Hardware Specification Yes Hardware: All experiments are run on a single core of a machine equipped with an Intel i5-12600KF @4.9GHz CPU with 64GB RAM.
Software Dependencies No The paper mentions specific tools like Z3 and CVC5 in Section 5 ('SMT solver (we use Z3 (de Moura & Bjørner, 2008) or CVC5 (Barbosa et al., 2022))'), and PRISM in Section 6 and other sections ('PRISM guarded-command language (Kwiatkowska et al., 2011)'). However, it does not provide specific version numbers for these software components. The only version mentioned is 'PRISM 4.0' in the bibliography, but not in the context of the specific version used for the experiments.

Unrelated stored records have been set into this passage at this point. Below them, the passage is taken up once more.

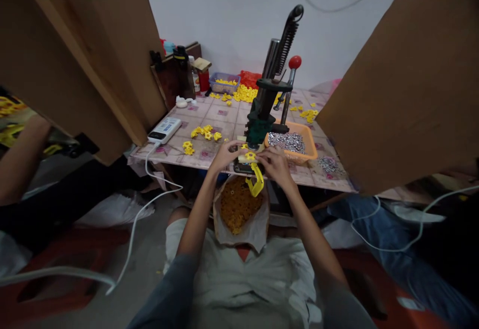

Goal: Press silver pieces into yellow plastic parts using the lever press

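A green hand press [258,124] with a red-knobbed lever [295,63] stands at the table's front edge. Under its ram, a small flower-shaped yellow plastic piece [250,156] lies on the base. My left hand [223,157] is at the left of the base, thumb and forefinger apart and reaching towards the yellow piece. From the right, my right hand [276,164] comes close to that piece with its fingers drawn together; whatever they pinch is hidden. A yellow handle-like strip [256,180] hangs in front of the base, just below my hands.
An orange basket [311,142] of small metal parts stands right of the press. Yellow pieces [245,93] are heaped behind it. A lined container [221,232] of yellow pieces is at my lap. A white power bank [164,129] trails a cable. Cardboard panels [404,80] flank me; people sit beyond.
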`<state>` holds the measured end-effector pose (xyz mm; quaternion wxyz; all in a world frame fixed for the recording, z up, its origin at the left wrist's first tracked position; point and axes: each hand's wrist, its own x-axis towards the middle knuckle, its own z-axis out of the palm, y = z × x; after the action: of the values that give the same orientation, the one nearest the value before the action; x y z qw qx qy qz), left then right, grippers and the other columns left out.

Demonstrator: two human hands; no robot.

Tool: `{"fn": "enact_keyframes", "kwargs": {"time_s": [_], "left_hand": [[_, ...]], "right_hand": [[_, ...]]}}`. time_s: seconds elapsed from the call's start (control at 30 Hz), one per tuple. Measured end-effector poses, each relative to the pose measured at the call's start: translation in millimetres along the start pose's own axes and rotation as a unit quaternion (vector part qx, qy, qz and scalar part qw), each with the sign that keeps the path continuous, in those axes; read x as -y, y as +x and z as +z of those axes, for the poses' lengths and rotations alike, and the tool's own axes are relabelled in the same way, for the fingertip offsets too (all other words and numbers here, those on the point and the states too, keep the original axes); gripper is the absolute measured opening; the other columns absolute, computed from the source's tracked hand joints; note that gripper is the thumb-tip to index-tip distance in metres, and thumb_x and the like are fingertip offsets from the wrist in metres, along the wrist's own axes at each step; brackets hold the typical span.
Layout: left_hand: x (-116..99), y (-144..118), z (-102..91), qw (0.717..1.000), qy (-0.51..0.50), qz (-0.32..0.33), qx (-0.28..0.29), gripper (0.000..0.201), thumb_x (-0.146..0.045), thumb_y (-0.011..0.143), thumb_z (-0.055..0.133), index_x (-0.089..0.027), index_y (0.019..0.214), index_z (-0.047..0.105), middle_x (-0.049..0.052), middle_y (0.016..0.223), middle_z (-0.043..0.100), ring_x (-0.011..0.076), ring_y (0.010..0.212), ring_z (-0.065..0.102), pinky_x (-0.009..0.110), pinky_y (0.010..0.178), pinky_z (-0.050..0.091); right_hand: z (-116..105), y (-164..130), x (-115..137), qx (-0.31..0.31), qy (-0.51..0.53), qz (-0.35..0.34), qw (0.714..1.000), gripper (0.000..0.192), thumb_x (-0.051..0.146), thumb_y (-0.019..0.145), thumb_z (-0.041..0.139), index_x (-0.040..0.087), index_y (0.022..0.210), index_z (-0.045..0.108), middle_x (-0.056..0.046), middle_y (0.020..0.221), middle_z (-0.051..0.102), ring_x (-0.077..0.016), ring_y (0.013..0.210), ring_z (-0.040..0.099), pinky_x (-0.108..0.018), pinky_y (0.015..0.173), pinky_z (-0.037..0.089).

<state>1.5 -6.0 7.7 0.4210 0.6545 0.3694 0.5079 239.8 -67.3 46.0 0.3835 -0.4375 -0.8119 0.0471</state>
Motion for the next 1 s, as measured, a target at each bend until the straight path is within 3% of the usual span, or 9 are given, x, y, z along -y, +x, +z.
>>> {"fn": "enact_keyframes", "kwargs": {"time_s": [0.13,0.3,0.47,0.63,0.8,0.9,0.97,1.0], "left_hand": [[-0.8,-0.7,-1.7,0.999,0.006,0.003,0.051,0.045,-0.052,0.077,0.089,-0.019,0.106,0.083,0.007,0.107,0.079,0.0237,0.101,0.068,0.036,0.097,0.053],[-4.3,-2.1,-3.1,0.997,0.019,0.011,0.077,0.045,-0.054,0.076,0.091,-0.019,0.102,0.08,0.005,0.104,0.076,0.0223,0.099,0.065,0.034,0.096,0.05],[-7.3,-3.8,-1.8,0.997,0.004,0.023,0.078,0.047,-0.054,0.075,0.092,-0.019,0.101,0.077,0.004,0.107,0.075,0.0223,0.103,0.066,0.033,0.099,0.048],[-11.6,-4.6,-0.6,0.998,0.011,0.018,0.062,0.049,-0.057,0.074,0.091,-0.018,0.1,0.077,0.005,0.102,0.074,0.0217,0.099,0.064,0.032,0.093,0.048],[-14.9,-5.3,-0.5,0.997,0.008,0.033,0.069,0.043,-0.052,0.079,0.086,-0.017,0.102,0.077,0.005,0.104,0.077,0.0217,0.1,0.066,0.032,0.093,0.049],[-13.2,-5.1,-0.2,0.997,0.013,0.042,0.07,0.043,-0.053,0.08,0.086,-0.017,0.103,0.078,0.007,0.108,0.078,0.0233,0.104,0.068,0.033,0.094,0.05],[-11.2,-4.8,0.2,0.997,0.011,0.043,0.068,0.045,-0.054,0.081,0.087,-0.018,0.106,0.078,0.007,0.111,0.078,0.0243,0.108,0.069,0.034,0.097,0.05],[-10.4,-4.7,0.6,0.997,0.006,0.043,0.066,0.046,-0.054,0.082,0.087,-0.018,0.108,0.078,0.008,0.113,0.078,0.0246,0.11,0.069,0.034,0.098,0.05]], "right_hand": [[-8.0,3.1,8.4,0.002,0.035,-0.038,0.999,0.027,0.041,0.111,0.061,0.025,0.102,0.082,-0.007,0.1,0.077,-0.0259,0.097,0.067,-0.042,0.092,0.051],[-4.6,7.7,15.4,0.038,-0.058,-0.084,0.994,0.033,0.034,0.115,0.05,0.023,0.117,0.082,-0.011,0.109,0.077,-0.0283,0.104,0.067,-0.043,0.095,0.052],[-5.1,11.2,25.2,0.086,-0.143,-0.089,0.982,0.037,0.03,0.115,0.049,0.022,0.139,0.077,-0.012,0.108,0.077,-0.0291,0.104,0.067,-0.042,0.091,0.05],[-24.0,24.7,38.9,0.155,-0.216,-0.107,0.958,0.039,0.034,0.115,0.048,0.019,0.124,0.082,-0.014,0.114,0.081,-0.0303,0.11,0.069,-0.043,0.098,0.047],[-37.7,34.0,51.9,0.208,-0.264,-0.108,0.936,0.042,0.036,0.114,0.046,0.019,0.131,0.081,-0.013,0.105,0.083,-0.0278,0.095,0.072,-0.04,0.086,0.045],[-43.7,41.8,59.0,0.234,-0.27,-0.121,0.926,0.039,0.037,0.112,0.049,0.019,0.121,0.083,-0.013,0.094,0.081,-0.027,0.087,0.071,-0.039,0.08,0.044],[-53.4,53.5,58.4,0.194,-0.235,-0.129,0.944,0.038,0.04,0.111,0.05,0.021,0.112,0.083,-0.01,0.089,0.079,-0.0255,0.085,0.07,-0.039,0.081,0.045],[-61.1,62.8,55.7,0.128,-0.214,-0.127,0.96,0.04,0.042,0.111,0.048,0.021,0.107,0.082,-0.01,0.087,0.077,-0.025,0.085,0.069,-0.039,0.083,0.047]]}}
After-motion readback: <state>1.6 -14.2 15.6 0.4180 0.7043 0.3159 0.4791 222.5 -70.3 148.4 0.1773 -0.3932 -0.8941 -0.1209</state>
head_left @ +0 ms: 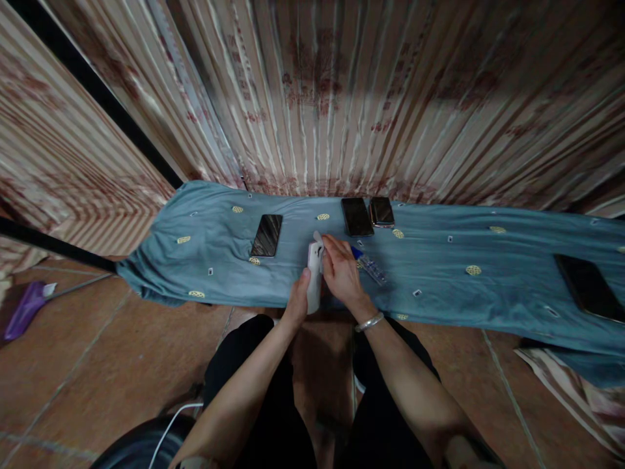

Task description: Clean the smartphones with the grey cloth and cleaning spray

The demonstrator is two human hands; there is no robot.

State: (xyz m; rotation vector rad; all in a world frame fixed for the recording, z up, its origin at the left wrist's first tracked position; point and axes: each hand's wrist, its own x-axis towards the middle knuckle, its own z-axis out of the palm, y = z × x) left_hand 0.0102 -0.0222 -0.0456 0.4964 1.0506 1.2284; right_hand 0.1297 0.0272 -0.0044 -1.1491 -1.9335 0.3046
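Observation:
My left hand (299,296) is wrapped around the lower left side of a white phone (313,296), which I hold upright above the near edge of the cloth-covered bench. A pale flap, like the corner of a soft case, stands out at the phone's top. My right hand (340,268) pinches at this upper right corner, its fingers closed; the fingertips partly hide what they grip. Just right of my right hand lies a clear plastic pack (374,268) with a blue end, its contents too small to tell. A dark phone (267,235) lies to the left of my hands.
A blue-green patterned cloth (454,286) covers the long bench. Two dark phones, one larger (357,217) and one smaller (382,212), lie near the back edge. Another dark phone (590,286) lies far right. Behind hangs a striped curtain (317,98). A purple dustpan-like thing (25,311) stands on the floor.

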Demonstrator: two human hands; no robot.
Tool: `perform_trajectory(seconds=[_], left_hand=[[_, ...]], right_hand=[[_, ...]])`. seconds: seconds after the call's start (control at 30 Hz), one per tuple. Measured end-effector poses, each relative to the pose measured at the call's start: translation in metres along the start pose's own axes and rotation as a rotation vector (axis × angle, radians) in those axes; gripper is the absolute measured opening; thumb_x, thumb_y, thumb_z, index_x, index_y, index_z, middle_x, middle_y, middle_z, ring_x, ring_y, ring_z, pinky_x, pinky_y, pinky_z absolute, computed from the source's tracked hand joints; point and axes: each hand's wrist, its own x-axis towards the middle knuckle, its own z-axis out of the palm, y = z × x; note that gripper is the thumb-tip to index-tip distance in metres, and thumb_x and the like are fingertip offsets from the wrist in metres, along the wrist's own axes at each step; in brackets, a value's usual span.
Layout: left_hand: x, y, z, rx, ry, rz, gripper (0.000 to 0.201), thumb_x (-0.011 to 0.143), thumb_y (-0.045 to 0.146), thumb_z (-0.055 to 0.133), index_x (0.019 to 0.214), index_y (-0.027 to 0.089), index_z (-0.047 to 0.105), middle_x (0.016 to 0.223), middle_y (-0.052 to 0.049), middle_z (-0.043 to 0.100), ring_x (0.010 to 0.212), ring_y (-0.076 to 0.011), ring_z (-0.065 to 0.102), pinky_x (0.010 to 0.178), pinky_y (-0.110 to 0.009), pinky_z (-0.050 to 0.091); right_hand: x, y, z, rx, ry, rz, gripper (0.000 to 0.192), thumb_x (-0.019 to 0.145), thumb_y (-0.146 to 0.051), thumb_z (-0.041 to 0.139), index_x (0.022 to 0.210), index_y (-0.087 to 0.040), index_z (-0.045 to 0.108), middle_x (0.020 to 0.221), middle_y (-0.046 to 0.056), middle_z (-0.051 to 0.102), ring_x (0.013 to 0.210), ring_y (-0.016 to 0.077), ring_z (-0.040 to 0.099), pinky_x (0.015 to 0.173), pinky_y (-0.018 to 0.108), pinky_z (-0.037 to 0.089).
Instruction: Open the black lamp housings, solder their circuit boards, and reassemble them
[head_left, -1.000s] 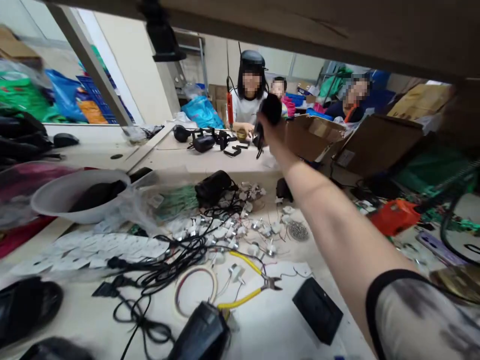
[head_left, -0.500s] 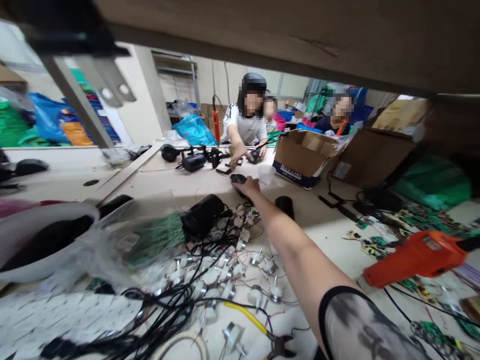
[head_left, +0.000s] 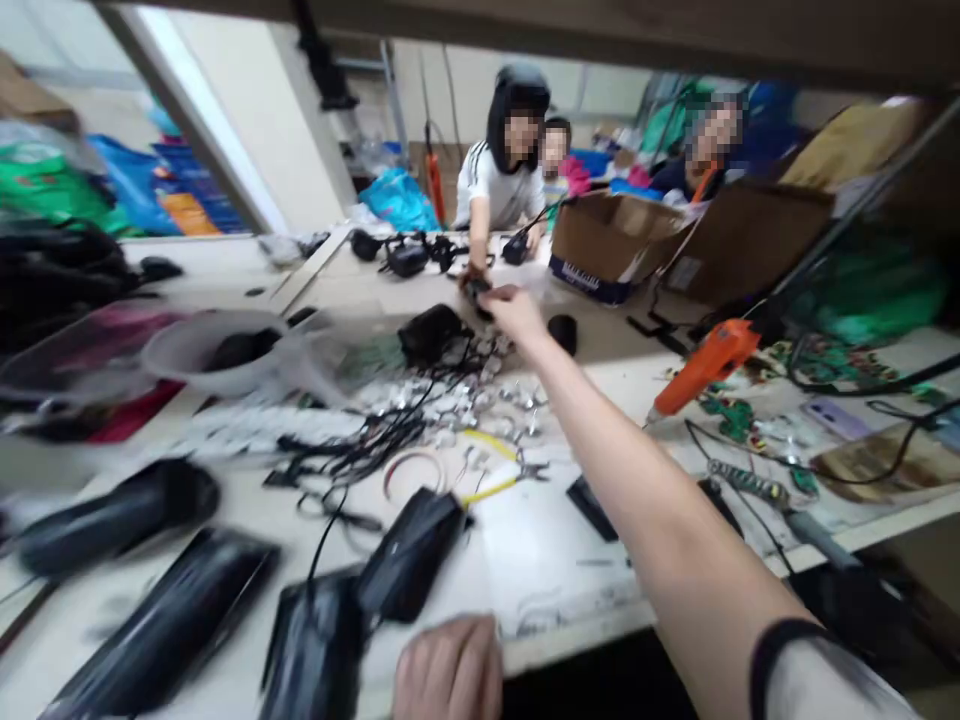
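Note:
My right hand (head_left: 514, 312) is stretched far across the white table (head_left: 547, 580), its fingers closed on a small black part (head_left: 477, 291) at the far side. A hand of the person in a white shirt (head_left: 495, 185) opposite me touches the same part. Just in front of my right hand lie a black pouch (head_left: 431, 333) and several small white motors with wires (head_left: 450, 405). My left hand (head_left: 450, 668) rests at the table's near edge, blurred, fingers curled with nothing seen in them, beside a black device (head_left: 409, 552).
Yellow-handled pliers (head_left: 495, 465), tangled black cables (head_left: 352, 455) and a white bowl (head_left: 187, 350) lie mid-table. An orange tool (head_left: 705, 362) and green circuit boards (head_left: 731, 415) sit to the right. A cardboard box (head_left: 607, 240) stands at the back. Two more people sit behind it.
My right hand came down from the air with the black part to the far table surface. The view dropped and pulled back, bringing my left hand and the near edge into sight.

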Motion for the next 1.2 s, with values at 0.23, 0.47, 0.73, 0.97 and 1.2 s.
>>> perform_trajectory(seconds=[0.23,0.47,0.73,0.97,1.2], left_hand=[[0.025,-0.001,-0.056,0.115,0.107,-0.115,0.013,0.086,0.008,0.061,0.093,0.019,0.061,0.085,-0.004,0.065,0.078,-0.0156,0.064,0.072,-0.028,0.053],[0.060,-0.034,-0.080,0.302,-0.325,-0.438,0.078,0.075,0.053,0.074,0.137,0.014,0.047,0.122,-0.015,0.062,0.113,-0.0328,0.058,0.097,-0.046,0.048],[0.074,-0.016,-0.051,0.212,-0.412,-0.703,0.079,0.071,0.051,0.073,0.139,0.019,0.048,0.127,-0.015,0.064,0.116,-0.0353,0.059,0.098,-0.045,0.045],[0.086,0.001,-0.050,-0.555,-0.139,-1.090,0.063,0.060,0.053,0.079,0.111,0.020,0.063,0.092,-0.002,0.069,0.089,-0.0247,0.062,0.077,-0.031,0.048],[0.088,0.007,-0.028,-0.809,-0.123,-1.241,0.068,0.057,0.045,0.082,0.117,0.017,0.066,0.107,-0.006,0.070,0.100,-0.0262,0.063,0.077,-0.028,0.049]], right_hand=[[-0.252,0.037,-0.049,0.063,-0.054,-0.484,0.015,0.092,-0.026,0.059,0.078,-0.026,0.066,0.072,-0.001,0.066,0.065,0.0185,0.063,0.062,0.033,0.050],[-0.316,0.094,-0.060,0.126,-0.226,-0.369,0.012,0.088,-0.028,0.062,0.081,-0.036,0.068,0.064,-0.003,0.066,0.050,0.0234,0.062,0.042,0.037,0.049],[-0.251,0.069,-0.017,0.211,-0.241,-0.261,0.027,0.090,-0.036,0.058,0.112,-0.023,0.067,0.106,0.011,0.070,0.084,0.0245,0.069,0.067,0.039,0.059],[-0.225,0.047,-0.015,0.390,-0.252,-0.268,0.025,0.092,-0.038,0.056,0.110,-0.024,0.068,0.110,0.006,0.068,0.098,0.0218,0.063,0.080,0.034,0.053],[-0.224,0.064,-0.028,0.452,-0.281,-0.157,0.033,0.096,-0.047,0.050,0.108,-0.024,0.070,0.106,0.006,0.064,0.095,0.0210,0.061,0.077,0.033,0.051]])
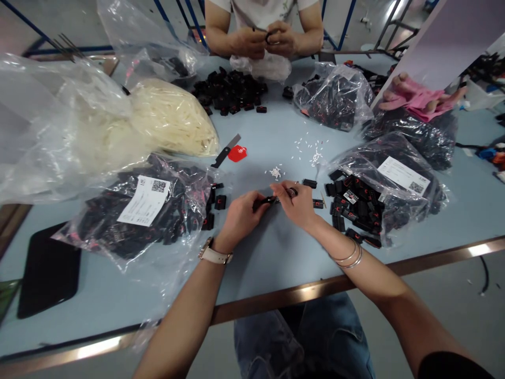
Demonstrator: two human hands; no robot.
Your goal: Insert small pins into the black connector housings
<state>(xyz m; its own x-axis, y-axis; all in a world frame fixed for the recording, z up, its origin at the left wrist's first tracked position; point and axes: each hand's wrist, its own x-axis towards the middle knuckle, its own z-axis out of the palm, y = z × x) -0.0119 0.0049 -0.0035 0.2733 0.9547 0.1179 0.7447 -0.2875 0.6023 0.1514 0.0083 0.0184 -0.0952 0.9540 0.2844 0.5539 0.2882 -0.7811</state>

Experiment Setup Yes The objective the specification Φ is to minimise the power consumption during the operation time while ensuring that the expected number of lost requests is at most one. The PM cannot fully observe the request queue. Instead, it can only distinguish four occupancy levels determined by the threshold parameters T1 {0, 0.1, 0.2, 0.3, 0.4}, T3 {0.6, 0.7, 0.8, 0.9}, and a fixed threshold T2=0.5. As the power consumption depends on the queue size, we aim to obtain the best power mode for each occupancy level. This is represented by parameter Pi (for occupancy level i) whose domain is {sleep, idle, active}. The maximal capacity QMAX ranges over {1, 2, . . . , 10}. ... Within about 3 minutes, our approach finds the following optimal solution: QMAX = 6, T1 = 0.1, T3 = 0.9, P1 = idle, P2=P3=P4=active. For fixed k, the goal ϕ0 is to find the k-FSC (finite state deterministic controller with k memory nodes; see the formal definition in App. B) that maximises the reachability probability to G. Additionally, we impose two antagonistic constraints: ϕ1 := the expected number of visits of the yellow cells with coins (denoted Ey) is at least 10, and ϕ2 := the expected number of visits of the "danger" red cells (denoted Er) is below 7. The timeout for the evaluation of the engines was 30 minutes. On model Pole, there is a maximising expected reward specification which is not supported by the CEG engine (and therefore by the Hybrid engine), so their times are missing. The timeout for the previous implementation of PAYNT was set to 2 hours.